> [TASK DETAILS] Produce as output only the lines below starting at the line with "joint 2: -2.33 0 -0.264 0" and continuing through the line with "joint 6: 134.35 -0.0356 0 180", each one exactly as written.

┌────────

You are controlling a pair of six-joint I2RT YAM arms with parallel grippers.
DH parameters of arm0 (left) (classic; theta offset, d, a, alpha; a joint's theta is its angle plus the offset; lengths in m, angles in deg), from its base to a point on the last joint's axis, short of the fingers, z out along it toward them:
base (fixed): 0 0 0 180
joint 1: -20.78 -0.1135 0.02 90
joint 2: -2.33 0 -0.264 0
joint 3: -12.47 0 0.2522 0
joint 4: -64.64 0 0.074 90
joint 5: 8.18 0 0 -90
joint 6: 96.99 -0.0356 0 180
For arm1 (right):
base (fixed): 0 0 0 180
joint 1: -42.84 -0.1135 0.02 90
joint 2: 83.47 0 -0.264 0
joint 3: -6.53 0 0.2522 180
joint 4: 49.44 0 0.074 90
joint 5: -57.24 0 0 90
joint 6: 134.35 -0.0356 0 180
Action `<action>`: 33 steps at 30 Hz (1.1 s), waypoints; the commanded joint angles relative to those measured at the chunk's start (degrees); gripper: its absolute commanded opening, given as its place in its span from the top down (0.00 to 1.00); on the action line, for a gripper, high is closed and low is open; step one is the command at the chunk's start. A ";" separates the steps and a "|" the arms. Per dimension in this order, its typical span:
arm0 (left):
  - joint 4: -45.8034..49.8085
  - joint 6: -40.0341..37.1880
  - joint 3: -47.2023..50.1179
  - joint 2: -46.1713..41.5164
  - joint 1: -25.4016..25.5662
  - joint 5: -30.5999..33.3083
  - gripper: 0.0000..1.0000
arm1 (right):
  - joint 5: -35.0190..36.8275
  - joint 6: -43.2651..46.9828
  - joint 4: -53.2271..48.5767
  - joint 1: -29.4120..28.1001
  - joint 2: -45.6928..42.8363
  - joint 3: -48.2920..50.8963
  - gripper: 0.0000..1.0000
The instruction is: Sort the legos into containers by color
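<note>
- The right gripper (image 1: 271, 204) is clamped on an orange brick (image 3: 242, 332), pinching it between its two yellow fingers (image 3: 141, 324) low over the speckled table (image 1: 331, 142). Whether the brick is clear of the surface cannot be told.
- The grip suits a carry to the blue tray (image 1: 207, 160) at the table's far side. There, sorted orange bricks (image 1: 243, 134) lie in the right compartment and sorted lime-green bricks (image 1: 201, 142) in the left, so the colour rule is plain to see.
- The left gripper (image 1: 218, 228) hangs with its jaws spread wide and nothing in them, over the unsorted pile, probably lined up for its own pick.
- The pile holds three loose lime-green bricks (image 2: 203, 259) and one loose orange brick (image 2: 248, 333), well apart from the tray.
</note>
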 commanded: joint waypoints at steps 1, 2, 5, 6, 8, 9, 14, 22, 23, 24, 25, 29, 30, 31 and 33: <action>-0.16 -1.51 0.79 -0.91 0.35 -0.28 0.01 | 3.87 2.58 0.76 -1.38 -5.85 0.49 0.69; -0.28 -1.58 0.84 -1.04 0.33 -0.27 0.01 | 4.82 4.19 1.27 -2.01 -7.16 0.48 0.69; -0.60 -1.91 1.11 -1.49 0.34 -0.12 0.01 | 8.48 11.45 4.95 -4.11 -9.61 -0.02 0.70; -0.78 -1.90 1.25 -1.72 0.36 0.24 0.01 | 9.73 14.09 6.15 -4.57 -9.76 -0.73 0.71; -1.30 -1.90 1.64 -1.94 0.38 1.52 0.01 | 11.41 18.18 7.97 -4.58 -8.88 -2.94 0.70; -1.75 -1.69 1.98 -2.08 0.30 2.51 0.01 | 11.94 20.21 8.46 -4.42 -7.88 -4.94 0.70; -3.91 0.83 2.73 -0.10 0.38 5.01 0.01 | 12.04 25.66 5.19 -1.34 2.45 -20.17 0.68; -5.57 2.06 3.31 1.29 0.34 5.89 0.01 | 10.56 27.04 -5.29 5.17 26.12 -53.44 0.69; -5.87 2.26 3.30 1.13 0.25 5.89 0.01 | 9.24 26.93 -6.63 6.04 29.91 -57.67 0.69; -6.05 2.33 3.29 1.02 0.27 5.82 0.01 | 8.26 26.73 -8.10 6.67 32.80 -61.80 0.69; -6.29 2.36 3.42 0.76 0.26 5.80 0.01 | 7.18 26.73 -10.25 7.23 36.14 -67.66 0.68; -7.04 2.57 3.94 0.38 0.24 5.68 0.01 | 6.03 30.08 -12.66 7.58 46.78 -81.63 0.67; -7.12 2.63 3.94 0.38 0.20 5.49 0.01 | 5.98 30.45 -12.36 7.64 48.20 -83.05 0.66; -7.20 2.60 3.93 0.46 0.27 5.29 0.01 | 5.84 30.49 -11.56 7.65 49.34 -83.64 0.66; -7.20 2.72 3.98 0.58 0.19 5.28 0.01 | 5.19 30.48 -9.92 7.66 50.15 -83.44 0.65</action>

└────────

> [RESULT BELOW]
joint 2: -2.33 0 -0.264 0
joint 3: -12.47 0 0.2522 0
joint 4: -64.64 0 0.074 90
joint 5: 8.18 0 0 -90
joint 6: 96.99 -0.0356 0 180
For arm1 (right):
base (fixed): 0 0 0 180
joint 1: -42.84 -0.1135 0.02 90
joint 2: 83.47 0 -0.264 0
joint 3: -6.53 0 0.2522 180
joint 4: 49.44 0 0.074 90
joint 5: -57.24 0 0 90
joint 6: 134.35 -0.0356 0 180

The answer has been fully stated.